2. The method of claim 1 , wherein, converting the text feature to the acoustic feature corresponding to a target speaker, comprises:
inputting the text feature and a label of the target speaker into a trained feature conversion model to obtain the acoustic feature corresponding to the target speaker.
3. The method of claim 2 , wherein, before inputting the text feature and the label of the target speaker into the trained feature conversion model, further comprising:
acquiring training data, wherein, the training data comprises labels of a plurality of sample speakers, and sample text features extracted from sample speech information corresponding to each of the plurality of sample speakers, and the training data is labeled with sample acoustic features of the sample speech information;
acquiring an initial feature conversion model;
inputting the label of the sample speaker and the sample text feature extracted from the sample speech information corresponding to the sample speaker into the initial feature conversion model, to obtain a predicted acoustic feature of the sample speech information corresponding to the sample speaker; and
adjusting model parameters of the initial feature conversion model based on a difference between the predicted acoustic feature of the sample speech information corresponding to the sample speaker and the sample acoustic feature of the sample speech information, to obtain the trained feature conversion model.

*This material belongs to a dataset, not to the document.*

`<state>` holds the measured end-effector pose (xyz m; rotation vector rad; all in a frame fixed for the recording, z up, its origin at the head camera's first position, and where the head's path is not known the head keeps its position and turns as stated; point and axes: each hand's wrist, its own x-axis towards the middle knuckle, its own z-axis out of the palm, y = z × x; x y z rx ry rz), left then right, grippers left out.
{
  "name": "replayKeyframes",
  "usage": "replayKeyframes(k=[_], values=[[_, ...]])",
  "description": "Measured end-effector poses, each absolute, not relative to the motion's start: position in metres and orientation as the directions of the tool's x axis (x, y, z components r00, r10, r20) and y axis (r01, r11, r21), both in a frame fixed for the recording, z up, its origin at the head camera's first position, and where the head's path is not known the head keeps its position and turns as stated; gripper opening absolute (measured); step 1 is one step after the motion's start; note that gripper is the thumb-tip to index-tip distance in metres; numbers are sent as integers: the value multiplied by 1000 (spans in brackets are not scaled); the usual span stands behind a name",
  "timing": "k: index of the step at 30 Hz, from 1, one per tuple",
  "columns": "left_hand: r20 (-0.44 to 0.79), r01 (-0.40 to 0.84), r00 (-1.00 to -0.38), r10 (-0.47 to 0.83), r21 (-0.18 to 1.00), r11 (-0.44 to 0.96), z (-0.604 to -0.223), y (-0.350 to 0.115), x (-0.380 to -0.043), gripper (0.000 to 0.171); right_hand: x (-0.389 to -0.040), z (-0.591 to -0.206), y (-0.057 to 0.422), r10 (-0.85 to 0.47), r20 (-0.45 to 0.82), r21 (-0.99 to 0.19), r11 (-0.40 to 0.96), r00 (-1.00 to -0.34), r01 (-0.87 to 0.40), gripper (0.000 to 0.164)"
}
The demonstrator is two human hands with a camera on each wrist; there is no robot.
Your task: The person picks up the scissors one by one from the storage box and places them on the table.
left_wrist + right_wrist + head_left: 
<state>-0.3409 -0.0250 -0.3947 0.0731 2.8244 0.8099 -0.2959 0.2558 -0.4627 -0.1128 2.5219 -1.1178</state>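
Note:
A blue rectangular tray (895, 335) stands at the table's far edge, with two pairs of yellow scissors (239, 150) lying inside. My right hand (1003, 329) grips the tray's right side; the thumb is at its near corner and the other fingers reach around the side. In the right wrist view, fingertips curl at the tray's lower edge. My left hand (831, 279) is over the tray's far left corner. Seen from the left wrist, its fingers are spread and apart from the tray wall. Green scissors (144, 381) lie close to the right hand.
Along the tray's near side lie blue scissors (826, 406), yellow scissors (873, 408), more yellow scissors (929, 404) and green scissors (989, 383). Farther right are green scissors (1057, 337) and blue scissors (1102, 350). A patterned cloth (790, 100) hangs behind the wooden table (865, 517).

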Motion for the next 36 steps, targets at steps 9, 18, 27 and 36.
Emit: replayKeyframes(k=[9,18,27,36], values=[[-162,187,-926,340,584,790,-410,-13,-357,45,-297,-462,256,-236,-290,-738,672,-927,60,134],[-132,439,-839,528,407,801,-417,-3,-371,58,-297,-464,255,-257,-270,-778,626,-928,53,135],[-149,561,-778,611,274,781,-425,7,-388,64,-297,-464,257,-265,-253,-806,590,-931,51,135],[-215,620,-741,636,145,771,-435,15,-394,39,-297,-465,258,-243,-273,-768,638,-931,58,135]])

4. The method of claim 3 , wherein, the label corresponding to the target speaker is a label corresponding to any sample speaker in the training data.

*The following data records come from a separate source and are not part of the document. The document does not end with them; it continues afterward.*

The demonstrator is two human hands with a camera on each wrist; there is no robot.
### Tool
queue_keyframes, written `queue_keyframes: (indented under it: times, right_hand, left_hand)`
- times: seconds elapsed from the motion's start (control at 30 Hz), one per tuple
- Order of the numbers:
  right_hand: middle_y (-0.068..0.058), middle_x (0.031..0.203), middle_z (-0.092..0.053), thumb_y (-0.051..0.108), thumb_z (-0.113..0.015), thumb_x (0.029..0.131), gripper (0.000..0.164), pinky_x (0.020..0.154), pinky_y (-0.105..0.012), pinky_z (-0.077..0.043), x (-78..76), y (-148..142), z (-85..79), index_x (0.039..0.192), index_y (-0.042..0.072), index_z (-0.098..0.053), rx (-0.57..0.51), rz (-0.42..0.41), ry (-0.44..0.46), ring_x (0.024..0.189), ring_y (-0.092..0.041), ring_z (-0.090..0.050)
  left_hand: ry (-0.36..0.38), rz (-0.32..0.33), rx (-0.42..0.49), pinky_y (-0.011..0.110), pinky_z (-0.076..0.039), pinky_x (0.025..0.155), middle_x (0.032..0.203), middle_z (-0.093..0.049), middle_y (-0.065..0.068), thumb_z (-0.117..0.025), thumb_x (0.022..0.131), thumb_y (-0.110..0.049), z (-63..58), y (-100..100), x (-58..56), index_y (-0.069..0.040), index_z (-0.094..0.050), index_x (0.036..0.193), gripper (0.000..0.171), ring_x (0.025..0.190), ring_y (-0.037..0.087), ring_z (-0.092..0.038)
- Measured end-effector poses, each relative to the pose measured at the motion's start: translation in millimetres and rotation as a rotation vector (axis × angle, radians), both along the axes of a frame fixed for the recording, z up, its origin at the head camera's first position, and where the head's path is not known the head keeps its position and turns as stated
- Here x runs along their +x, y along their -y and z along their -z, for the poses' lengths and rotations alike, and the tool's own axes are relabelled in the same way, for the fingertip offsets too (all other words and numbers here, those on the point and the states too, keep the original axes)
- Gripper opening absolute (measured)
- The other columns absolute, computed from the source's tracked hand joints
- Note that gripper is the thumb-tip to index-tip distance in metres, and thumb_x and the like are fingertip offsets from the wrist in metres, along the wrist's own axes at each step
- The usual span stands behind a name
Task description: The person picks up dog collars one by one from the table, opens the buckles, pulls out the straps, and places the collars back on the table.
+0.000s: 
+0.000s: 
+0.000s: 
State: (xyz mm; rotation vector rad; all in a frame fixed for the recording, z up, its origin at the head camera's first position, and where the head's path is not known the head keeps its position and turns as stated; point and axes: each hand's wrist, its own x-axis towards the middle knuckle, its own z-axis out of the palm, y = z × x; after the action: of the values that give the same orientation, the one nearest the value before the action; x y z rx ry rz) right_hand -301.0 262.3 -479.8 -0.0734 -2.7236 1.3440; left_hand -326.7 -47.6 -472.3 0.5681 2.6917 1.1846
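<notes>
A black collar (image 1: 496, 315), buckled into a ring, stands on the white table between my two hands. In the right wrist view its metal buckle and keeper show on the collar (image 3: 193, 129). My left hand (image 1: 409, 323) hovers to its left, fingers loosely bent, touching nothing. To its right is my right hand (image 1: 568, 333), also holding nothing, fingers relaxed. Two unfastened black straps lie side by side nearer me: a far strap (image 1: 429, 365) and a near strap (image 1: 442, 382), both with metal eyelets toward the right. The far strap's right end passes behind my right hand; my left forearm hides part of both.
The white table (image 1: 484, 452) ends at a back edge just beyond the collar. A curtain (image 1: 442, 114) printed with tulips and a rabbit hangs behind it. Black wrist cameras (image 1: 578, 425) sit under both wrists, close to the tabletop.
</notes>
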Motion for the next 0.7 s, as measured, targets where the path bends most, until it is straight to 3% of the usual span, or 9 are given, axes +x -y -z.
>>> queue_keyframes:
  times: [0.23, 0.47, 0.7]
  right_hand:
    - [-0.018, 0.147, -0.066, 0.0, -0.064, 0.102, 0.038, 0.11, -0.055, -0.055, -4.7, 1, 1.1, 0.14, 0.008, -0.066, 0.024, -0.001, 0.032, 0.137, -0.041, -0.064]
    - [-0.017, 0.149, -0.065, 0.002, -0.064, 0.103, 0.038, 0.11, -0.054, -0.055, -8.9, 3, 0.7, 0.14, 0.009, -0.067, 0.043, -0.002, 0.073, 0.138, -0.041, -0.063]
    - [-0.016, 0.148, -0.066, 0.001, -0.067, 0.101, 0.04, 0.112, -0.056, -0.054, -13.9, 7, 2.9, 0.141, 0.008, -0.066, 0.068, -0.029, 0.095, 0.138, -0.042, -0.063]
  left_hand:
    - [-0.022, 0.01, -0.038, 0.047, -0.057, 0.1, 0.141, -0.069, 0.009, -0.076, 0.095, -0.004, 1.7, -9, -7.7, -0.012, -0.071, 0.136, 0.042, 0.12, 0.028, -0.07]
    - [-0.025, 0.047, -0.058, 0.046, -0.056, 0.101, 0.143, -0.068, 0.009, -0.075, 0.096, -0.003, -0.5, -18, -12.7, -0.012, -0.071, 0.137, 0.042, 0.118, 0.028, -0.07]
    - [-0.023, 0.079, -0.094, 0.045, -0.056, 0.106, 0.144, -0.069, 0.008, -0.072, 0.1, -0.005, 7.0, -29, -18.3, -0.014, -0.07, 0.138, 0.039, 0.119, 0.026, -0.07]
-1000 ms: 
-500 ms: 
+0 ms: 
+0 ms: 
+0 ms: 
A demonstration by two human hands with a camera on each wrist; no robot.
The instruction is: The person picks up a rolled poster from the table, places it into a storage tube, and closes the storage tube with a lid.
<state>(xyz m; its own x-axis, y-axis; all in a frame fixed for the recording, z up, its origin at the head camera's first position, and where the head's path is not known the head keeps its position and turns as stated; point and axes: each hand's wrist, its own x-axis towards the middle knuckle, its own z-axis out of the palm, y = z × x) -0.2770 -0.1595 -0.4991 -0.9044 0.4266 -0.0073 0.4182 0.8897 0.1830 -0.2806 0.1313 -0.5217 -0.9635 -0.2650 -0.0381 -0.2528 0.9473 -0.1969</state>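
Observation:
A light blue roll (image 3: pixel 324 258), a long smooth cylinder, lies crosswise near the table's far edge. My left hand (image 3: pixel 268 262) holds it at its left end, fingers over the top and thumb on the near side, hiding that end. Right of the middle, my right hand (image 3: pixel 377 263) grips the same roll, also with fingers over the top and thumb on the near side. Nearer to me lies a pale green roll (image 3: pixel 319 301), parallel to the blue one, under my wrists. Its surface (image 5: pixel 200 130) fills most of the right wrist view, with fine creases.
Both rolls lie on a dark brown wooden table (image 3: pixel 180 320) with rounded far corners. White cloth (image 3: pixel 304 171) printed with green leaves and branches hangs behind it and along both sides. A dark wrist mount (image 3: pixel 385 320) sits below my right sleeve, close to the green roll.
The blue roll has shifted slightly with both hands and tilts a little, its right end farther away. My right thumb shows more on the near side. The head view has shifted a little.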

5. The method of claim 1 , wherein, performing text feature extraction on the speech information to obtain the text feature corresponding to the speech information, comprises:
performing speech recognition on the speech information;
acquiring an intermediate result in a process of performing speech recognition on the speech information; and
taking the intermediate result as the text feature.
6. The method of claim 1 , wherein, generating the target speech signal based on the acoustic feature, comprises:
inputting the acoustic feature into a vocoder module in a speech synthesis system; and
taking speech waveform data of at least one frequency outputted by the vocoder module as the target speech signal.
7. The method of claim 1 , wherein, before acquiring speech information of an original speaker, further comprising:
to determining that a speaker is switched from a first speaker to the original speaker; and
determining the first speaker as the target speaker.
8. The method of claim 1 , wherein, after generating the target speech signal based on the acoustic feature, further comprising:
driving a virtual digital person to perform at least one of a lip action, change of a facial expression and a limb action and to make sound, using the target speech signal.
9. An electronic device, comprising:
at least one processor; and
a memory communicatively connected to the at least one processor; wherein,
the memory is stored with instructions executable by the at least one processor, and when the instructions are performed by the at least one processor, the at least one processor is configured to:
acquire speech information of an original speaker;
perform text feature extraction on the speech information to obtain a text feature corresponding to the speech information;
convert the text feature to an acoustic feature corresponding to a target speaker; and
generate a target speech signal based on the acoustic feature.
10. The electronic device of claim 9 , wherein, the at least one processor is configured to:
input the text feature and a label of the target speaker into a trained feature conversion model to obtain the acoustic feature corresponding to the target speaker.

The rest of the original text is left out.